- What to do -
Among the lines below, take the one holding "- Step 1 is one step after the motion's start", the one holding "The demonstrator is", and all lines between them. Set them down exactly.
━━━━━ Data section
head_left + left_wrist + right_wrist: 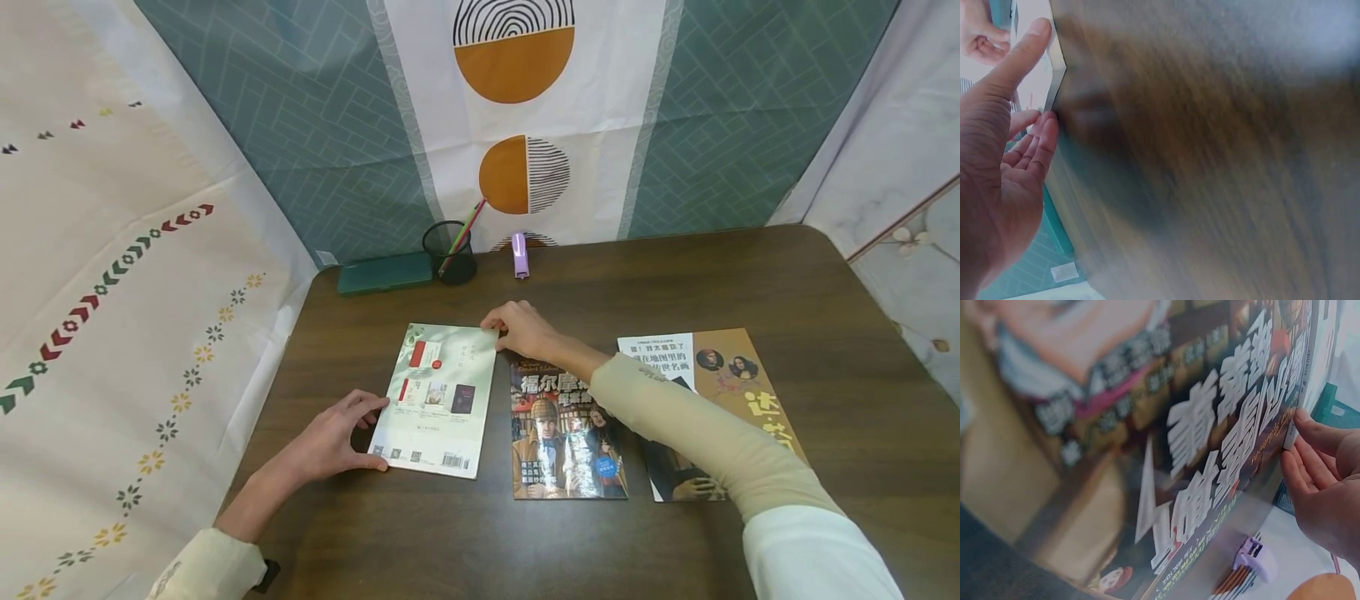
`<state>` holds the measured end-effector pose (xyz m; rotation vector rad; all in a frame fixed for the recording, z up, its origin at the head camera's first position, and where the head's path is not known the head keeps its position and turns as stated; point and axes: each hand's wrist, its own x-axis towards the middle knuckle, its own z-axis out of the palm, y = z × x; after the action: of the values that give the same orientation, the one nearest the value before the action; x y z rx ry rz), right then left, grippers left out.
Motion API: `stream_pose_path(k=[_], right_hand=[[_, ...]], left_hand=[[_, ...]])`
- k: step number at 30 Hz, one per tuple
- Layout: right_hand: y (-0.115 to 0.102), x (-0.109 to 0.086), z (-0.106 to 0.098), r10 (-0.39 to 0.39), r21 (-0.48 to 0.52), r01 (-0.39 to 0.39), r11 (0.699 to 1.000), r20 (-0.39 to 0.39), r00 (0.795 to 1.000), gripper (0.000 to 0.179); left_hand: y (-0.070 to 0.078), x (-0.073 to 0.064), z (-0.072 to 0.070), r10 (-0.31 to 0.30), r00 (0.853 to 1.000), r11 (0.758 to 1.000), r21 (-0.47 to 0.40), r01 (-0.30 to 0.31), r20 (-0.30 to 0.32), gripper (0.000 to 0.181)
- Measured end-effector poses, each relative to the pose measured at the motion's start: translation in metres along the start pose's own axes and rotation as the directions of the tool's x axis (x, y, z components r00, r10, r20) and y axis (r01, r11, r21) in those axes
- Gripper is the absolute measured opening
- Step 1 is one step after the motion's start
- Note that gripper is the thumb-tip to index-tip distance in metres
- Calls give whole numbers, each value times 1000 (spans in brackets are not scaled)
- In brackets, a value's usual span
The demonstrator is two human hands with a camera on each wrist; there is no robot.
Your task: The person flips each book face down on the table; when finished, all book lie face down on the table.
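Left hand (335,437): holding the white book (442,417) by its near left corner, between thumb and fingertips; uneven pressure here could skew it.
White book: on the table (420,550), just left of the magazine (551,458).
Right hand (528,330): pinching the book's far right corner; lifting by that alone could bend the cover.
Magazine: a rightward shove might make the white book overlap it.
Brown book (738,392): farthest right, partly hidden by the sleeve (693,433); a dragging forearm could nudge it.

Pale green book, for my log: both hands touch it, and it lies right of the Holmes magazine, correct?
No: the head view shows the pale green book left of the Holmes magazine. Left hand and right hand do touch it.
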<state>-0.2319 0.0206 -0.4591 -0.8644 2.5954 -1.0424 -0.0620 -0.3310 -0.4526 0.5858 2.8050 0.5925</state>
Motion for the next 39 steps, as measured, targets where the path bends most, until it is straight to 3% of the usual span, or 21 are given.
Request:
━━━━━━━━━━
- Expected output -
- Step 1 is one step after the motion's start
- Note that gripper is the thumb-tip to index-tip distance in metres
- Calls give whole numbers, each value times 1000 (spans in brackets are not scaled)
- In brackets, a value's usual span
The demonstrator is two human hands with a camera on each wrist; there is no robot.

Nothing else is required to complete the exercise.